He was with his mom and dad and sisters. His mom called me at three thirty in the morning. I’d known, of course, that he was going. I’d
talked to his dad before going to bed, and he told me, “It could be tonight,” but still, when I grabbed the phone from the bedside table and
saw Gus’s Mom on the caller ID, everything inside of me collapsed. She was just crying on the other end of the line, and she told me she was
sorry, and I said I was sorry, too, and she told me that he was unconscious for a couple hours before he died.
My parents came in then, looking expectant, and I just nodded and they fell into each other, feeling, I’m sure, the harmonic terror that
would in time come for them directly.
I called Isaac, who cursed life and the universe and God Himself and who said where are the goddamned trophies to break when you
need them, and then I realized there was no one else to call, which was the saddest thing.
The only person I really wanted to talk to about
Augustus Waters’s death was Augustus Waters.
My parents stayed in my room forever until it was morning and finally Dad said, “Do you want to be alone?” and I nodded and Mom said,
“We’ll be right outside the door,” me thinking, I don’t doubt it.
It was unbearable. The whole thing. Every second worse than the last. I just kept thinking about calling him, wondering what would happen,
if anyone would answer. In the last weeks, we’d been reduced to spending our time together in recollection, but that was not nothing: The
pleasure of remembering had been taken from me, because there was no longer anyone to remember with. It felt like losing your co-
rememberer meant losing the memory itself, as if the things we’d done were less real and important than they had been hours before.
* * *
When you go into the ER, one of the first things they ask you to do is to rate your pain on a scale of one to ten, and from there they decide
which drugs to use and how quickly to use them. I’d been asked this question hundreds of times over the years, and I remember once early
on when I couldn’t get my breath and it felt like my chest was on fire, flames licking the inside of my ribs fighting for a way to burn out of my
body, my parents took me to the ER. A nurse asked me about the pain, and I couldn’t even speak, so I held up nine fingers.

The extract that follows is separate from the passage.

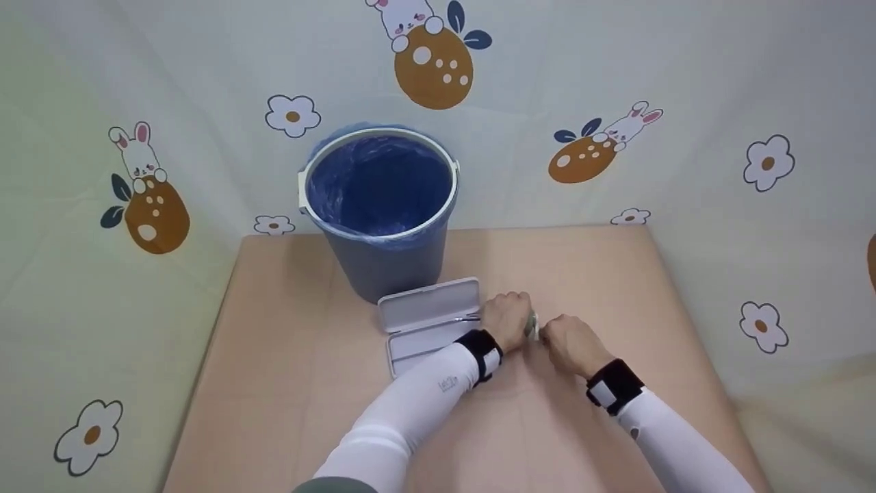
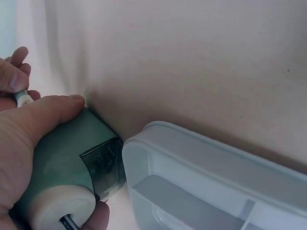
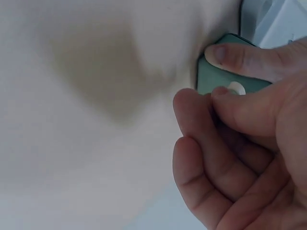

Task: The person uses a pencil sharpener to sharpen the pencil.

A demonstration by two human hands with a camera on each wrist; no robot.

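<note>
Taking twelve o'clock as straight ahead of the person, the right hand (image 1: 573, 344) is nearest, thumb and forefinger pinching a small pale knob (image 2: 23, 98) at the three o'clock end of a green sharpener (image 2: 60, 153). The knob is probably smooth and hard; fingertips suit it, pinched lightly enough that it can spin.

The left hand (image 1: 505, 318), at ten o'clock from the right, is clamped round the sharpener's body, thumb over the top. The shell looks like stiff, slick plastic, likely light enough to skid if loosely held, so the broad body seems the sound place to grip. Its dark see-through tray (image 2: 105, 165) looks thinner and is better left unpressed. What seems a dark pencil (image 2: 68, 222) sits in the white collar (image 2: 53, 206) at the other end: stiff, but liable to snap if bent sideways.

At nine o'clock from the left hand, a pale case (image 1: 428, 306) lies on the surface (image 1: 308, 418), lid raised. At eleven o'clock from the case stands a lined bin (image 1: 393, 267).
</note>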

Later, after they’d given me something, the nurse came in and she was kind of stroking my hand while she took my blood pressure and
she said, “You know how I know you’re a fighter? You called a ten a nine.”
But that wasn’t quite right. I called it a nine because I was saving my ten.
And here it was, the great and terrible ten, slamming me again
and again as I lay still and alone in my bed staring at the ceiling, the waves tossing me against the rocks then pulling me back out to sea so they could launch me again into the jagged face of the cliff, leaving me floating faceup on the water, undrowned.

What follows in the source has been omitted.